Here’s a question we hear a lot – Should I use SQL databases or NoSQL databases? It’s a question that gets asked because often underlying it is another question – What’s broken in SQL databases that NoSQL databases fixes? The answer to that one is much easier. Nothing is broken because they are different approaches to creating databases in the same way that assembler and higher level languages are to creating applications.
Think of a typical high level language. It abstracts away all the ideas of machine code – of scheduling, memory management, interrupts, processor stacks and and buffers – into a different intellectual framework that is the language. You write a program in the language and a compiler or interpreter steps in and turns your code into digestible chunks of machine code (or intermediate code) to be run on some actual hardware. You don’t care about that though, all you care is that your code can go into any machine and right things happen.
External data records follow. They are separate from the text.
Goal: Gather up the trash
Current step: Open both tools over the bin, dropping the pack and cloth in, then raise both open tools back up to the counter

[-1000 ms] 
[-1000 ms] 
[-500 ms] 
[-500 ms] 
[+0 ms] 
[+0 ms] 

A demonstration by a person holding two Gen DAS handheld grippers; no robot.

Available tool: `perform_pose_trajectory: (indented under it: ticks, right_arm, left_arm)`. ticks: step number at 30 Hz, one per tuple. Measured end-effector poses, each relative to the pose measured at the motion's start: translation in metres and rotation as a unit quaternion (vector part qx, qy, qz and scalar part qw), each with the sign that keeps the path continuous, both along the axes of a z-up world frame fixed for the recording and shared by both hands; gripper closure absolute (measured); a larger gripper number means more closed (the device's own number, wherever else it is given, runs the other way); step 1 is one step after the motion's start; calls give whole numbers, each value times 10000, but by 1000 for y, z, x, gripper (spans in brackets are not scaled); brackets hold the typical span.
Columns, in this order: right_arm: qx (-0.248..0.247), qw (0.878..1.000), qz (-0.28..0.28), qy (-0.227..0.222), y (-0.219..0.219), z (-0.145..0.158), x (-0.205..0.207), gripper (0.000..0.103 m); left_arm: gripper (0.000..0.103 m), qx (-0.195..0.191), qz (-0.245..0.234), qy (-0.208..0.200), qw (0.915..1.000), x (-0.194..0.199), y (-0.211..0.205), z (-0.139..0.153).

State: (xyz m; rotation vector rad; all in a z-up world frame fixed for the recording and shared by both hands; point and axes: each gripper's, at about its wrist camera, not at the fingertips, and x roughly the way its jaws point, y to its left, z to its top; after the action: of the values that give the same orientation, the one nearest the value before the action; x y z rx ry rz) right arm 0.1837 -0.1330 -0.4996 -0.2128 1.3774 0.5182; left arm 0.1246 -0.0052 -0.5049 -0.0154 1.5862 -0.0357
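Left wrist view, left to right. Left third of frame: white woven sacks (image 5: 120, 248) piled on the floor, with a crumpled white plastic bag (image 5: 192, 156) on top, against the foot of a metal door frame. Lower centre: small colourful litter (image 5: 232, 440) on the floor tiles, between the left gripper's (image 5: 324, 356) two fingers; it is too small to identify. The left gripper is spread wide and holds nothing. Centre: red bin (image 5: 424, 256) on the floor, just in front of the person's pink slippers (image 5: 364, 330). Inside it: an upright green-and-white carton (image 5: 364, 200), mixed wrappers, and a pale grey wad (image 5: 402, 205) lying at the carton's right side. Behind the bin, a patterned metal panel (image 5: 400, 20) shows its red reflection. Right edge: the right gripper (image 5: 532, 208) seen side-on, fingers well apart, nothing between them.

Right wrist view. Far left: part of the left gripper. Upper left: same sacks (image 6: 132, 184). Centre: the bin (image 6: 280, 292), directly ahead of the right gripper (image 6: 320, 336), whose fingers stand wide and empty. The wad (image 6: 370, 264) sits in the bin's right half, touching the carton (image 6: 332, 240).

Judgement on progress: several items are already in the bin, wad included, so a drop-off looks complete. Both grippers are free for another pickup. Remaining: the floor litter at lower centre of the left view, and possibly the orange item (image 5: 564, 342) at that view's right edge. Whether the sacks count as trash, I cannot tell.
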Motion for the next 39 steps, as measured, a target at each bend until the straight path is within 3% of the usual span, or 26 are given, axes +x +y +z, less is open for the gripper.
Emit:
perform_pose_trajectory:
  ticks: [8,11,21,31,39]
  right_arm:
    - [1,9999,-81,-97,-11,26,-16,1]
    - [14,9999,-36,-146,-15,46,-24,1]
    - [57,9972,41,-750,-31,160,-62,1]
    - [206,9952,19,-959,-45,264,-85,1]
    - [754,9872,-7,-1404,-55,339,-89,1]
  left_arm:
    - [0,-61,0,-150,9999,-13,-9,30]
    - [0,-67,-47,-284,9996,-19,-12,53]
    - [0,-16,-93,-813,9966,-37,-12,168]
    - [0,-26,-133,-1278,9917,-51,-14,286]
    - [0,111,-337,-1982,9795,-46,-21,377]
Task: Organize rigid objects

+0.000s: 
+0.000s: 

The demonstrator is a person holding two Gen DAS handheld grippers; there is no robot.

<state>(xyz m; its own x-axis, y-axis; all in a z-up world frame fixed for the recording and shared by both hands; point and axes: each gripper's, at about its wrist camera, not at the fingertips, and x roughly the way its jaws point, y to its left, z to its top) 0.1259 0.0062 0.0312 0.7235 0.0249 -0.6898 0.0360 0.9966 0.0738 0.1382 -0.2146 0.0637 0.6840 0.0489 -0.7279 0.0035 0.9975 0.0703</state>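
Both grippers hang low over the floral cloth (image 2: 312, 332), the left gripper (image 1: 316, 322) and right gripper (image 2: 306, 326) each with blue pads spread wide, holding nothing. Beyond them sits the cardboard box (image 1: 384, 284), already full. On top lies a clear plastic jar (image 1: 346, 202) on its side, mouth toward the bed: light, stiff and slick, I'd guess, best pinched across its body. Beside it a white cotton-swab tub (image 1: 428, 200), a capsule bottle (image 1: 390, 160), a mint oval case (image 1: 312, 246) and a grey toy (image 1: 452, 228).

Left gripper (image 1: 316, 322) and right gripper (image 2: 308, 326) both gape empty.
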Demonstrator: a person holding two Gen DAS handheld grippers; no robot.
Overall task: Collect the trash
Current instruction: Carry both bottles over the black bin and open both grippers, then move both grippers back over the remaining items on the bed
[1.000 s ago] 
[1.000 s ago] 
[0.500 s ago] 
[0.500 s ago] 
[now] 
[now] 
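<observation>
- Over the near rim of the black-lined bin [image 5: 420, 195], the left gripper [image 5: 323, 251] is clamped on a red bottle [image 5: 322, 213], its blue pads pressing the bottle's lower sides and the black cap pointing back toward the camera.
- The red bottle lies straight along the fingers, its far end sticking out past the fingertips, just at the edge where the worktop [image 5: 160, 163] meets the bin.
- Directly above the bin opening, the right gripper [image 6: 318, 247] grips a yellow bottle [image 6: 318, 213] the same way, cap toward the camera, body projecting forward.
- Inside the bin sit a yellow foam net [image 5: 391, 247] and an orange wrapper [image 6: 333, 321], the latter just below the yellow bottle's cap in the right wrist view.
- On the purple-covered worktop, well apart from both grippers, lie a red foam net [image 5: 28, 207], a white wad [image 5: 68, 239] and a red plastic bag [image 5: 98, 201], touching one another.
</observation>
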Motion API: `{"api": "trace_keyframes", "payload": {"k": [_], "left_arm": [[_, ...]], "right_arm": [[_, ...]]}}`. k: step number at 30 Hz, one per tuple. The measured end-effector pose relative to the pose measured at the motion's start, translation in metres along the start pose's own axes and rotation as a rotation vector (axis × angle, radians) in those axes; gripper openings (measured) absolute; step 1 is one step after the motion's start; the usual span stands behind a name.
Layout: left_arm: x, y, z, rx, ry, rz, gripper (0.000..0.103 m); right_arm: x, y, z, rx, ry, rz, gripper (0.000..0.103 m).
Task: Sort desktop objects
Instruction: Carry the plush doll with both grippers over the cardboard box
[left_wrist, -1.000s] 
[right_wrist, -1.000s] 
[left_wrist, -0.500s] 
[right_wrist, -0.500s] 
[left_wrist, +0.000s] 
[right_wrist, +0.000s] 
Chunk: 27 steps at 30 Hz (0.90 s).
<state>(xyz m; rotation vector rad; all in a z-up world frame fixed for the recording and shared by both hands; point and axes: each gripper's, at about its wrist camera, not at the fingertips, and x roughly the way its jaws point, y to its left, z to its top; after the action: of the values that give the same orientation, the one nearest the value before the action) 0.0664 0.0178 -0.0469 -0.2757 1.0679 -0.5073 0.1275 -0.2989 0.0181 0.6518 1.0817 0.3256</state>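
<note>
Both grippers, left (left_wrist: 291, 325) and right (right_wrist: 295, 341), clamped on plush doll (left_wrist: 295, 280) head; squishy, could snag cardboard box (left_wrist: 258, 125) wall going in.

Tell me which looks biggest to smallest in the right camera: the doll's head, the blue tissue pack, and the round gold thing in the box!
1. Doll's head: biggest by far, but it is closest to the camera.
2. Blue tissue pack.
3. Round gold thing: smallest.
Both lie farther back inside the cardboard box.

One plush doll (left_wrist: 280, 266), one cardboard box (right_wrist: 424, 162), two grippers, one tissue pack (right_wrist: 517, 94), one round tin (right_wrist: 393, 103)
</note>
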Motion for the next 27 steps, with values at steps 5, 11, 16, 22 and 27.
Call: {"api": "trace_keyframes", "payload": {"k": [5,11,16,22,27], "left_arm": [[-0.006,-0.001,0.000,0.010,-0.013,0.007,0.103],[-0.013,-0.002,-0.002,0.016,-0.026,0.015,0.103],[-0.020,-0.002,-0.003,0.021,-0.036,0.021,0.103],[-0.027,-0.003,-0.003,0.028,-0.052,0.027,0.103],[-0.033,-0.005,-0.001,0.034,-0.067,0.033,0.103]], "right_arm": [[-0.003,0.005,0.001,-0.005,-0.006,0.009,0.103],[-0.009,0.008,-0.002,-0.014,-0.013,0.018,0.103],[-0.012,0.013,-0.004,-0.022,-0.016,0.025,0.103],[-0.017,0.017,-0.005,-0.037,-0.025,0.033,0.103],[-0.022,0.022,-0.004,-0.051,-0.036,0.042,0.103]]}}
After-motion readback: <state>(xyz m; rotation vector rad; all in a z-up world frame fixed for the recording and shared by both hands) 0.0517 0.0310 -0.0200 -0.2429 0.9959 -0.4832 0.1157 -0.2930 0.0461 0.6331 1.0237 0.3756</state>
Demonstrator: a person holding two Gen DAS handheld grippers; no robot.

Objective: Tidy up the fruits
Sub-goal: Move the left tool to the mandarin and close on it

You can think of this as akin to SQL; you write your high level query which is generally portable between different SQL databases and the database’s internal compiler or interpreter turns it into executable operations which it can then run to give the results you are expecting. There’s a whole query engine in your database that looks for the optimal way to turn your SQL query into the optimal set of operations to get your results. You usually only care about what it’s doing when your queries aren’t running as fast as you’d hope, in the same way that you only care about your compiler when it generates slow code for your application.
Now think of assembler. Assembler is unique to the processor family it runs on. These are the smallest operations the processor will let you program it with and they all run as fast as the processor can. They do exactly what they say and no more. High level language compilers convert programs into assembler (eventually) so they can be run, but writing in bare assembler can be even more efficient as long as you can take into account all the internal "moving parts" of the processor. The downside is that you can’t move your assembler code to a different processor family.
And now think of NoSQL like that. The query engine and low level operations of a database exposed through an API to give you a more intimate control of your database operations. For databases that’s something like find a record by a key, update a record with that key, construct a query from a chain of operands. These small operations can be combined by applications to create powerful applications.
NoSQL emerged in a world of SQL not to replace it but to allow people to experiment with new ways of working with databases and optimising databases to particular tasks. The same deal with assembler applies with NoSQL; you get direct control of the underlying system, you have to worry about managing that system a lot more – selecting indexes, creating reliable operations which don’t crash into each other, making sure you aren’t locking out other operations – these are things you will, at any scale, have to think about at some point. The good news is that NoSQL databases have matured so the underlying mechanisms are more resilient and reliable to these issues. NoSQL databases have also focused on particular data types or arrangements – JSON document, columnar storage, graphs – and on different architectures – in-memory, sharded, distributed, replicated – to create databases which are very powerful for particular use cases.
SQL is a language of general purpose utility. It sets out with a relational, table centric structure and you rely on the database to make optimal decisions in interpreting your intent and coming up with the best path to get your results. Because of that SQL also shaped how the underlying databases operated and how they developed over time.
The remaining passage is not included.